Introduce the OSG metrics.. measurements of our effectiveness.
Q: how are we auditing the metrics? How do we know the metrics are "authentic"? Good question! Note there have been examples of problems with units in the recent past.
Q: Trouble ticket metrics. How to account for the case where there are unresponsive users. There is lots of room for improvement. Institutional pride plays a big role!
Q: Call for a place on web where metrics can be viewed.
Q: how to account for differring capabilities of different sites in the metrics?
There are some recurring issues, owing to the maturity of the software in the OSG stack.
For sites to support the VO's that they claim to support. There is significant overhead in getting onto a site - find that about only 50% of the sites authenticate all the VOs they claim to.
Several VOs have multiple applications from multiple groups and people. Eg., Engage (non-physics) and OSG VOs (new and small users). Fermilab VO is an umbrella for several experiments.
Sites which suspend or preempt jobs - for long-running jobs that are long since the overhead was high (lots of I/O). Some sites "trap", suspending the job without releasing it.
Would be nice if sites could reconsider the use of preemption. If they really need it, can we advertise this somehow so users know not to match against it.
There is the preemption flag in the glue schema, but its just yes/know. Job retirement time - but its not advertized. Supposed to be in the Polcy URL.
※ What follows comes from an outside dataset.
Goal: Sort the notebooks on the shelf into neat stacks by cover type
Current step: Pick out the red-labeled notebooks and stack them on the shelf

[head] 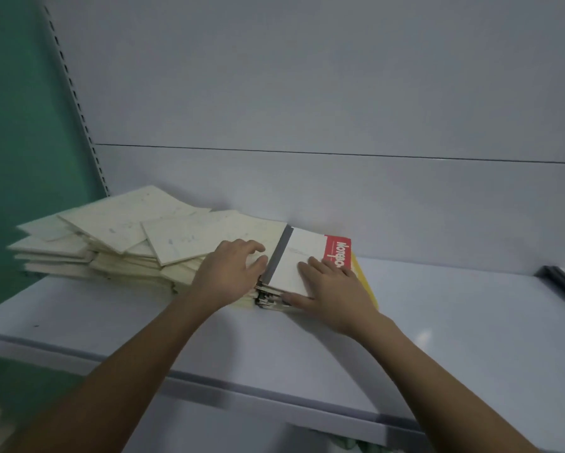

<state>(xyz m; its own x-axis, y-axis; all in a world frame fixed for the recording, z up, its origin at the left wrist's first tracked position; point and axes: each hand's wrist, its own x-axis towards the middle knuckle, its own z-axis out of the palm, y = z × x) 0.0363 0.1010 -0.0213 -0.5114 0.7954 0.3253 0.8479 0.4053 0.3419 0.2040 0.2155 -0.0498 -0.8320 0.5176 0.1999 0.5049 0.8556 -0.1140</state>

Mappings of DNs to accounts. Do sites honor FQAN information from VOMS. From a users point of view, the more sites that use VOMS and GUMS the better. Note - there is plenty of help with the deployment. People will be trying to run with two different VOs.
If sites have MPI resources, would request these are made available to the OSG infrastructure. (Two sites providing this now - Nersc and Purdue).
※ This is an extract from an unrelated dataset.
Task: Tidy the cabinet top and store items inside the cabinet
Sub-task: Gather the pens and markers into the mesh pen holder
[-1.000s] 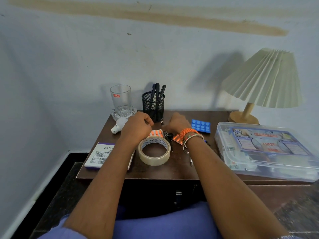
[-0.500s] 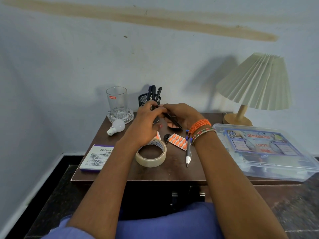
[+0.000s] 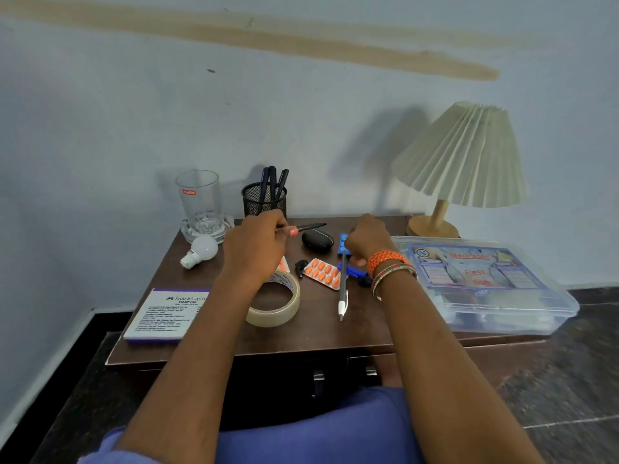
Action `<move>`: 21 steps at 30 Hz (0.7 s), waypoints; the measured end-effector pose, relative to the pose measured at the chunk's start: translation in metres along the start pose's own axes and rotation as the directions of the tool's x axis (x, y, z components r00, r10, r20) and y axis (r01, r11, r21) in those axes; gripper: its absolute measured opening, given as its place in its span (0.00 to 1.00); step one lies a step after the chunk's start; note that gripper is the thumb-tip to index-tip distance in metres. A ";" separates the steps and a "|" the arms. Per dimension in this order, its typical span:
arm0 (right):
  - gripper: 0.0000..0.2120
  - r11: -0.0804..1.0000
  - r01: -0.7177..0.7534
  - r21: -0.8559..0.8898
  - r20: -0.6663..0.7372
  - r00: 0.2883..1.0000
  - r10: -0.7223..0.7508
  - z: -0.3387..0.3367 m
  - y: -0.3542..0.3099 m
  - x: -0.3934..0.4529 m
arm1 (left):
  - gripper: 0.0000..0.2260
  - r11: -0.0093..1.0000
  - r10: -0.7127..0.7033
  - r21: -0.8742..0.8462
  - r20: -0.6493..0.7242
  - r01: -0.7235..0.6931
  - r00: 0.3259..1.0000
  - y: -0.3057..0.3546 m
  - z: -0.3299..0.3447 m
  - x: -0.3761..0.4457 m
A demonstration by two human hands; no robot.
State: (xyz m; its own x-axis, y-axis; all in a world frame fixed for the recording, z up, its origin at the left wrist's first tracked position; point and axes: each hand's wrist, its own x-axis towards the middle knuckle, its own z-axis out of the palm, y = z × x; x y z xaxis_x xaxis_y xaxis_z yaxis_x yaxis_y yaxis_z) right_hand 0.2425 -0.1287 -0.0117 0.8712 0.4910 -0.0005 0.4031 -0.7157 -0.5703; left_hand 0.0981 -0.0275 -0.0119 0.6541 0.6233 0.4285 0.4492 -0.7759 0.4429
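Brown desk [image 3: 207, 343] against a pale wall, cluttered. At the back, a black mesh cup [image 3: 264, 203] with 3 dark pens standing in it, tips up. Left of it, an empty drinking glass [image 3: 200, 202] upright in a clear glass dish [image 3: 223, 226]; a white bulb [image 3: 201, 251] lying just beside the dish. On the right edge, a clear plastic first-aid box [image 3: 485, 283], lid shut, contents blurred — cannot tell what is inside.

Left hand [image 3: 256, 247] clamped on a black pen [image 3: 310, 226], held level above the desk, pointing right. Right hand [image 3: 368, 239] curled in a loose fist over a blue pill strip [image 3: 343, 244]; whether anything is gripped, cannot tell.

Between the hands: a dark oval case [image 3: 317, 241], an orange pill strip [image 3: 322, 273], a white-tipped pen [image 3: 342, 293]. Tape roll [image 3: 278, 306] under the left wrist, stamp pad box [image 3: 164, 314] at the front left corner. Lamp [image 3: 462, 162] at the back right.
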 end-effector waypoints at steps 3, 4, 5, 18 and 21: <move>0.14 0.989 0.034 -0.147 0.055 0.998 -0.026 -0.002 -0.005 -0.008 | 0.07 0.996 -0.039 -0.078 0.079 0.045 0.996 -0.002 0.002 0.001; 0.15 0.981 0.032 -0.193 0.062 0.998 -0.020 -0.004 -0.007 -0.010 | 0.06 0.993 -0.045 -0.101 0.101 0.055 0.994 -0.003 0.003 0.001; 0.15 0.970 0.031 -0.243 0.071 0.997 -0.014 -0.007 -0.009 -0.013 | 0.05 0.990 -0.048 -0.125 0.120 0.063 0.992 -0.003 0.004 0.002; 0.16 0.929 0.028 -0.370 0.127 0.992 0.021 -0.002 -0.006 -0.017 | 0.05 0.973 -0.053 -0.213 0.166 0.089 0.985 0.000 0.005 0.000; 0.17 0.970 0.012 -0.243 0.028 1.000 -0.006 -0.002 -0.008 -0.012 | 0.05 0.971 -0.061 -0.220 0.161 0.096 0.985 -0.001 0.005 0.000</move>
State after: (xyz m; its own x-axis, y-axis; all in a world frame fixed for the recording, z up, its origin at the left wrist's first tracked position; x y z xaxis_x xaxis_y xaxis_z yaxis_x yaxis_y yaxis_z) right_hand 0.2297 -0.1297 -0.0056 0.8605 0.5090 -0.0204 0.4699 -0.8087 -0.3539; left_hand 0.1009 -0.0273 -0.0159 0.7152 0.6454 0.2682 0.3652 -0.6723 0.6439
There is an OSG - Users group with an open agenda every second week. Will use this forum to communicate user requests, and to inform users of specific usage problems.
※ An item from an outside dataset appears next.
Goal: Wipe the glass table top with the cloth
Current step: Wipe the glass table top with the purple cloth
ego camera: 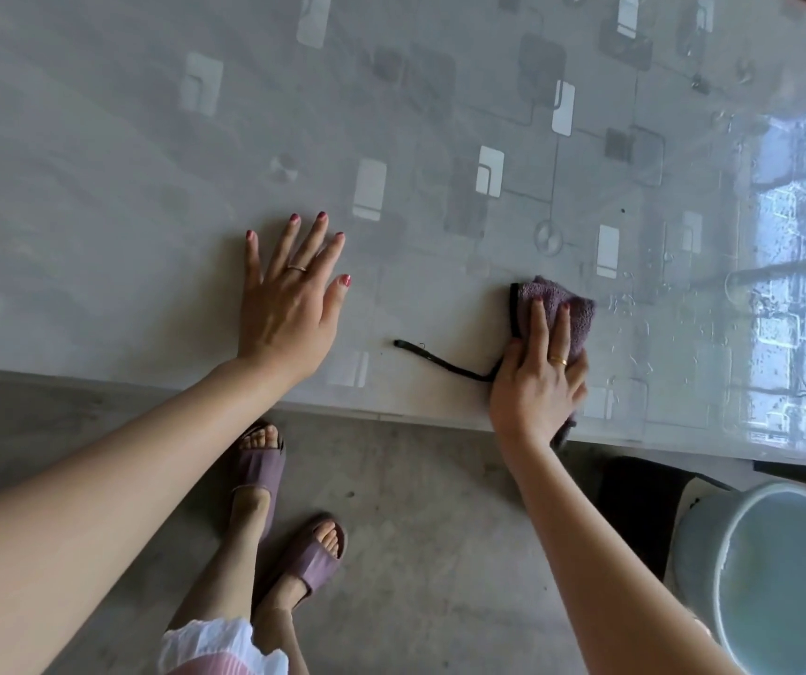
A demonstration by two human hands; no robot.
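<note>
The glass table top [147, 163] fills the upper half of the view, grey with a pattern of pale rectangles and lines. My right hand [539, 377] presses a folded purple cloth [581, 314] flat on the glass near the front edge. A black trim strand [440, 362] of the cloth trails to the left. My left hand [291, 304] lies flat on the glass with fingers spread, holding nothing, to the left of the cloth. Water droplets [634, 309] sit on the glass right of the cloth.
A grey bucket of water [712, 528] stands on the concrete floor [415, 528] at lower right, beside a dark chair or stool [634, 499] under the table edge. My feet in purple slippers [293, 557] stand close to the table's front edge.
</note>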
Lightning talk: RSV (Arvind Gopu)
What is RSV?
Site level validation of resources and services that run on them
We provide default scheduling infrastructure based on Condor-cron
Default set of probes including critical OSG probes
Site level web interface to RSV results for all hosts being monitored by that site admin
Results of local site validation tests are uploading into a central GOC maintained RSV database.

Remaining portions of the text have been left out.